La compagnie de Lamothe, qui vient derrière, a la chance de trouver devant elle une porte ouverte qui lui donne passage. Elle entre dans le tata ; les 1re et 2e compagnies y sont aussi. L’ennemi, bousculé, ne peut tenir et abandonne la place pour s’enfuir. Les tirailleurs de Joalland et ceux du Chari poursuivent les fuyards à la baïonnette. C’est une vraie boucherie aux portes, trop étroites pour laisser passer toute cette foule hurlante, grouillante, qui cherche à fuir le massacre. La journée est à nous, le tata est pris.

Tout semble fini. Le commandant, qui est resté à cheval, ayant à côté de lui le lieutenant de Chambrun et le capitaine Robillot, est dans l’intérieur de l’enceinte. Tout d’un coup, de l’autre côté des palissades, on voit des fusils qui sortent par les intervalles existant entre les pieux ; une décharge terrible retentit. Le commandant Lamy tombe, gravement blessé, le capitaine de Cointet est tué, le lieutenant de Chambrun est blessé d’une balle qui lui casse le bras.

Voici ce qui s’était produit. Rabah, chassé du tata, avait été obligé de fuir. Mais bientôt dans un mouvement d’enthousiasme, il se décidait à revenir vers son retranchement où il voulait mourir. Entouré de quelques fidèles, il ordonna un retour offensif et fit ouvrir le feu de l’extérieur des palissades sur les nôtres qui étaient dans le tata. C’est cette dernière décharge qui nous coûta des pertes aussi cruelles[1].
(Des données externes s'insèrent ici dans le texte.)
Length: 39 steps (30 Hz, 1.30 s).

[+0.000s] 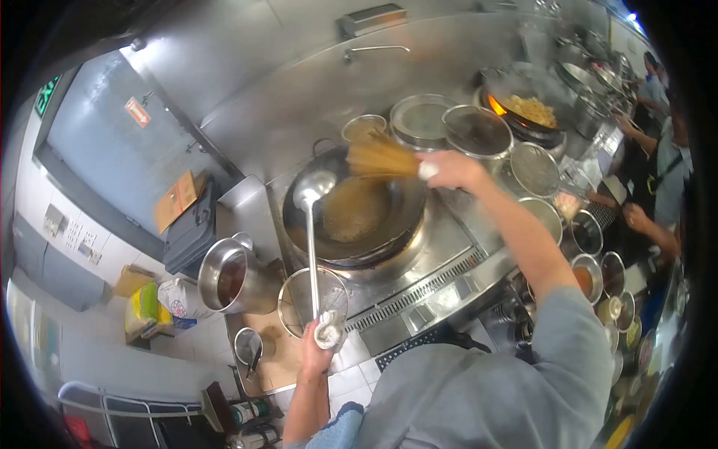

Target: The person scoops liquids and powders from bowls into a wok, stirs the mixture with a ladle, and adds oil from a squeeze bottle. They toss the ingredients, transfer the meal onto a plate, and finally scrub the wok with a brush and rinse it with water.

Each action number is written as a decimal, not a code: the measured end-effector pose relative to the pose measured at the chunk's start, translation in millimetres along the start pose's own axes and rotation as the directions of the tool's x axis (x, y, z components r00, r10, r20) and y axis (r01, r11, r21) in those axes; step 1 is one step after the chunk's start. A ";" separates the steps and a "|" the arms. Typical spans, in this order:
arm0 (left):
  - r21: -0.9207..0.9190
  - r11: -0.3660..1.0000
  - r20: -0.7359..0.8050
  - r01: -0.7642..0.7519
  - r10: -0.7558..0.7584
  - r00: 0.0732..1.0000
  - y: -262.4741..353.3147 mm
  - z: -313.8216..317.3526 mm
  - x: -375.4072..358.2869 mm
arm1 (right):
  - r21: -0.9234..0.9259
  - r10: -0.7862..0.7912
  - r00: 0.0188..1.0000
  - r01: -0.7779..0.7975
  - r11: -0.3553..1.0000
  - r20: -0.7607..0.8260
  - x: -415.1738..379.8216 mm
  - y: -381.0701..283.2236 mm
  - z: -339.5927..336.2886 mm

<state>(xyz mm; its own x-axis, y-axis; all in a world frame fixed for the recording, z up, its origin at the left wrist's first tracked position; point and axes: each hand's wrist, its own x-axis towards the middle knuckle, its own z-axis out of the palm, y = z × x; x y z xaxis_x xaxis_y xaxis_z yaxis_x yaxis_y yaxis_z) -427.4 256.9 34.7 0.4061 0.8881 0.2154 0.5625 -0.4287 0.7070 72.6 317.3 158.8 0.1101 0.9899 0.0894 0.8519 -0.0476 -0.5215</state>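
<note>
While the big round dark steel wok (359, 217) sits on the burner in the middle of the stainless range (441, 288), both hands are busy with it. Right hand (452, 170) is clamped around the white handle end of a straw-coloured bamboo wok brush (383, 159). The brush lies roughly level, its long axis running left from the fist, bristles fanned out over the far rim of the wok. Left hand (318, 344) is closed on the cloth-wrapped end of a long-handled steel ladle (313, 224). That one runs straight away from the body, bowl resting at the wok's left inner edge, so the two tools meet the wok at about right angles. The right hand is clearly the nearer one to the wok; the left is well back by the front edge.

Counts: one wok here, one brush, one ladle. A second wok (523, 112) with yellowish food and a flame under it sits further right. One tall steel pot (232, 277) of dark liquid stands to the left. I count roughly four round wire strainers behind and beside the wok. Other people's arms show at the far right.
</note>
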 end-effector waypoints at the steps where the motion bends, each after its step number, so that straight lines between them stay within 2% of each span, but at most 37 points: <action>1: 0.113 0.993 -0.007 0.020 -0.019 1.000 -4.9 -2.9 -2.5 | 0.082 0.115 0.993 -0.116 0.990 0.023 -17.8 -36.5 -36.5; 2: 0.222 0.974 -0.011 0.043 -0.041 0.999 -11.0 -2.2 -5.2 | 0.142 0.017 0.995 -0.003 0.990 -0.098 -17.7 -30.8 -49.1; 3: 0.331 0.942 -0.011 0.060 -0.060 0.998 -18.3 -1.8 -6.8 | 0.086 -0.151 0.949 0.181 0.980 -0.275 -14.4 -23.6 -57.3; 5: 0.483 0.872 -0.048 0.078 -0.062 0.997 -25.5 -2.4 -3.6 | 0.408 -0.143 0.939 0.269 0.872 -0.313 -18.7 -49.1 -79.8; 7: 0.589 0.803 -0.084 0.089 -0.049 0.995 -17.8 -4.5 1.7 | 0.570 -0.135 0.945 0.289 0.769 -0.298 -27.3 -79.3 -75.3; 8: 0.618 0.784 -0.118 0.054 0.025 0.993 -15.5 -5.4 4.3 | 0.640 -0.130 0.946 0.298 0.708 -0.297 -29.5 -90.6 -72.8; 9: 0.629 0.778 -0.105 0.017 0.063 0.992 -17.3 -7.6 8.1 | 0.590 -0.184 0.961 0.271 0.760 -0.205 -19.2 -84.6 -57.3; 10: 0.637 0.771 -0.093 -0.016 0.097 0.991 -20.7 -11.6 10.2 | 0.266 -0.235 0.967 0.252 0.930 -0.097 -6.1 -74.3 -42.7; 11: 0.644 0.764 -0.083 -0.041 0.123 0.989 -22.1 -12.2 8.0 | -0.097 -0.242 0.970 0.244 0.965 0.034 3.3 -65.2 -37.5; 13: 0.648 0.760 -0.027 -0.052 0.092 0.995 -18.9 -17.4 1.3 | -0.284 -0.195 0.981 0.187 0.940 0.001 14.2 -61.7 -55.9; 14: 0.653 0.756 -0.019 -0.048 0.079 0.997 -22.8 -15.1 -2.2 | -0.329 -0.231 0.968 0.187 0.926 -0.101 18.5 -54.3 -67.1; 15: 0.661 0.749 -0.005 -0.045 0.065 0.998 -25.6 -15.1 -6.8 | -0.214 -0.132 0.981 0.100 0.972 -0.139 10.8 -66.6 -82.0; 17: 0.604 0.796 -0.039 0.039 -0.020 0.999 -17.2 -6.3 -9.2 | 0.104 -0.138 0.945 0.176 0.979 -0.298 -5.2 -78.0 -92.2; 19: 0.496 0.863 -0.064 0.095 -0.072 0.995 -2.6 3.9 -5.4 | 0.362 -0.168 0.948 0.261 0.895 -0.269 -4.6 -72.6 -65.1; 20: 0.417 0.896 -0.066 0.149 -0.134 0.989 7.6 8.4 0.3 | 0.305 -0.310 0.888 0.416 0.857 -0.340 -0.8 -64.3 -35.3; 21: 0.317 0.941 -0.087 0.118 -0.095 0.992 10.6 12.5 2.1 | 0.174 -0.282 0.948 0.305 0.936 -0.146 -1.6 -54.2 -15.9; 23: 0.108 0.993 -0.162 0.038 -0.021 0.987 12.4 20.5 7.6 | 0.006 -0.099 0.993 0.099 0.995 0.062 -4.8 -41.5 -8.2; 24: 0.034 0.997 -0.165 0.072 -0.065 0.984 20.6 18.0 10.8 | 0.031 -0.091 0.996 0.090 0.995 0.007 -7.3 -34.2 -13.6; 26: 0.098 0.990 -0.186 0.097 -0.078 0.979 23.8 20.5 18.8 | 0.084 -0.078 0.993 0.086 0.993 -0.084 -8.8 -30.8 -23.6; 27: 0.129 0.984 -0.191 0.124 -0.098 0.977 26.2 23.1 17.3 | 0.252 -0.109 0.982 0.145 0.957 -0.151 -7.7 -43.5 -17.7; 28: 0.137 0.987 -0.226 0.085 -0.053 0.973 31.1 26.4 19.4 | 0.407 -0.122 0.968 0.205 0.890 -0.219 -7.6 -57.8 -11.4; 29: 0.085 0.995 -0.235 0.060 -0.039 0.971 34.3 29.4 21.0 | 0.548 -0.115 0.951 0.261 0.795 -0.286 -4.6 -67.0 -6.7; 30: 0.034 0.999 -0.241 0.029 -0.020 0.970 36.9 31.9 22.2 | 0.433 -0.229 0.929 0.341 0.834 -0.291 7.4 -72.5 3.6; 31: -0.016 1.000 -0.242 -0.007 0.003 0.970 40.3 31.8 21.6 | 0.188 -0.237 0.966 0.253 0.949 -0.103 12.7 -73.2 1.9; 32: -0.072 0.996 -0.237 0.055 -0.071 0.969 45.4 27.3 17.9 | 0.066 -0.190 0.982 0.190 0.980 0.004 17.9 -75.1 -3.6; 33: -0.071 0.993 -0.252 0.094 -0.109 0.962 46.7 12.9 13.1 | -0.066 -0.134 0.986 0.141 0.988 0.100 23.2 -75.6 -11.0; 34: -0.072 0.989 -0.278 0.132 -0.147 0.949 42.8 -11.4 10.5 | -0.095 -0.125 0.987 0.134 0.986 0.098 21.6 -70.7 -27.2; 35: -0.086 0.978 -0.330 0.191 -0.209 0.921 34.6 -36.5 3.6 | -0.131 -0.145 0.983 0.160 0.978 0.116 31.3 -78.8 -41.2; 36: 0.037 0.980 -0.360 0.196 -0.170 0.917 29.6 -63.6 -2.5 | -0.166 -0.128 0.977 0.156 0.974 0.169 30.9 -91.9 -50.4; 37: 0.162 0.966 -0.386 0.202 -0.126 0.914 24.0 -91.5 -4.3 | -0.197 -0.195 0.942 0.253 0.947 0.271 40.3 -90.5 -43.2; 39: 0.175 0.949 -0.434 0.263 -0.166 0.886 15.6 -131.9 -8.1 | -0.225 -0.301 0.832 0.441 0.869 0.466 62.9 -78.9 -16.7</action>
<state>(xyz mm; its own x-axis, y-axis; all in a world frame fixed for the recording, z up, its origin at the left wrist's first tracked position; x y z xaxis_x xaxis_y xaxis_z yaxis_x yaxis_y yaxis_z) -516.9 264.8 132.8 -0.0461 0.9296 0.3657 0.7666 -0.2018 0.6096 20.8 381.1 219.8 -0.4039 0.9000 -0.1641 0.9040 0.3651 -0.2223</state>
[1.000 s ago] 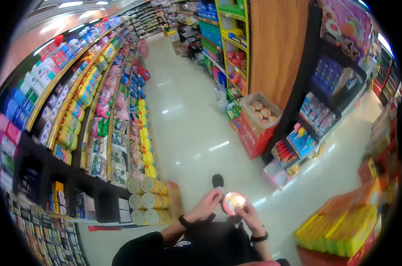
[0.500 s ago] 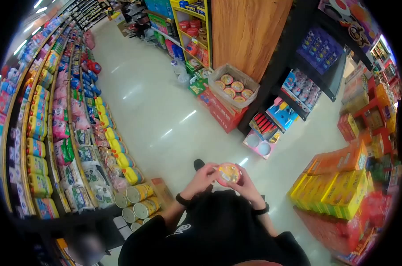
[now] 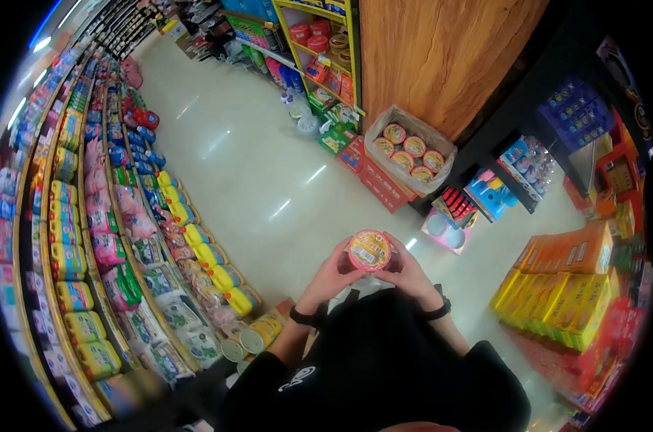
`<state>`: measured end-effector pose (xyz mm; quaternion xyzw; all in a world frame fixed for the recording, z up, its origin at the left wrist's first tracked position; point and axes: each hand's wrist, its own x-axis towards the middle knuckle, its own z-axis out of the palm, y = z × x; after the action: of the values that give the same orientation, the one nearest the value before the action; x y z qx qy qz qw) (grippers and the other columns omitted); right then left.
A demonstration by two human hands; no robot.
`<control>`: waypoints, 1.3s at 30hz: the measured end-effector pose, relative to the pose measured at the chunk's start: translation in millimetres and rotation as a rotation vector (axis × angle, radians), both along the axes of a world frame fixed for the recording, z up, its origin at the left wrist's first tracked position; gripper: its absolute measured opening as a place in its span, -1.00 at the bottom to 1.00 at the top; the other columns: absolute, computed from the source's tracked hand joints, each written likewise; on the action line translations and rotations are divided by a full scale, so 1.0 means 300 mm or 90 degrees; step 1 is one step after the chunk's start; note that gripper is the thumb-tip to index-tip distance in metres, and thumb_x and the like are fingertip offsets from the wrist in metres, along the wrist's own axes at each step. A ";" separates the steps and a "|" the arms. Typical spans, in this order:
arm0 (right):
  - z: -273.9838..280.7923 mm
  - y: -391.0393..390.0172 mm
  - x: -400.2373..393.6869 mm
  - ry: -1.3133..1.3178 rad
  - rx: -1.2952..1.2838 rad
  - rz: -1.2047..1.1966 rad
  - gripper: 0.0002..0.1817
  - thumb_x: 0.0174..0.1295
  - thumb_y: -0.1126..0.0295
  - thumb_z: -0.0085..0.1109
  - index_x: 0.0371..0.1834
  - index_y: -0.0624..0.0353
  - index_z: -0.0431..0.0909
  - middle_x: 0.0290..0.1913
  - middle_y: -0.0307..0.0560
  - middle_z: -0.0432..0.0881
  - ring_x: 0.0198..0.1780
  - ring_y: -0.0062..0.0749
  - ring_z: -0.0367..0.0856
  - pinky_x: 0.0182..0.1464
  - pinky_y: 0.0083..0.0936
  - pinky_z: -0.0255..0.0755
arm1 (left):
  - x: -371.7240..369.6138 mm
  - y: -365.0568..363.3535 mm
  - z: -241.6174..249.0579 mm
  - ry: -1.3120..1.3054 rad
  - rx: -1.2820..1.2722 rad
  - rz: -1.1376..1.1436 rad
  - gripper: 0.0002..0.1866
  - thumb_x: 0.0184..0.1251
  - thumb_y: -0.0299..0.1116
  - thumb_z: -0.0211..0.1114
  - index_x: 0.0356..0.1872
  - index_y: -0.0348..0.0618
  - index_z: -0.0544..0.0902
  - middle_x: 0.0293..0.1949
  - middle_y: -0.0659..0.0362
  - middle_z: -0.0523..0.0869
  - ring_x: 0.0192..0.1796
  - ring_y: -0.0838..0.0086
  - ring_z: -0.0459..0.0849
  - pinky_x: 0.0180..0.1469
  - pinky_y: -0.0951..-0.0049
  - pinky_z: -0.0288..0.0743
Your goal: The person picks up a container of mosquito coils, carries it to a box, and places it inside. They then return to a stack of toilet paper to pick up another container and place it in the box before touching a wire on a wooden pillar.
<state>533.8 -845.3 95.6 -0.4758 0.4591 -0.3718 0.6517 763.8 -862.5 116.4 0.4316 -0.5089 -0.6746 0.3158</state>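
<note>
A round tub (image 3: 370, 250) with a pink-red rim and a yellow printed lid with a barcode sits between my hands, lid facing up at me. My left hand (image 3: 332, 275) is closed round its left side, thumb near the lower edge. On the opposite side, my right hand (image 3: 410, 272) grips it with fingers curled about the rim. Dark bands circle both wrists. Beyond my hands, an open carton with a plastic liner (image 3: 433, 131) holds several similar round tubs (image 3: 414, 146), resting on a red box (image 3: 385, 189).
Shelves of yellow bottles (image 3: 210, 255) and packaged goods line the left. Stacked yellow boxes (image 3: 567, 306) stand at right. A wood-panelled pillar (image 3: 441, 65) and a dark rack with toys (image 3: 525, 167) rise ahead. Pale tiled floor (image 3: 247, 158) runs between.
The tub has turned in my hands, and its barcode now faces me more squarely. My left fingers have moved from over the lid to its side. The camera view has shifted and turned slightly.
</note>
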 end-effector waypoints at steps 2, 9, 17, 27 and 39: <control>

Pendant ce temps les Baguirmiens, que j’ai toutes les peines du monde à empêcher de tirer, de peur qu’ils ne tuent les nôtres, arrivent au tata. Les gens de Rabah, et Rabah lui--

  1. Cette tentative suprême de Rabah ne put réussir, grâce au sang-froid de Robillot, qui, aidé du sergent-major Fournier, du fourrier Fontenaut et du maréchal des logis Baugnies, refoule rapidement l’ennemi.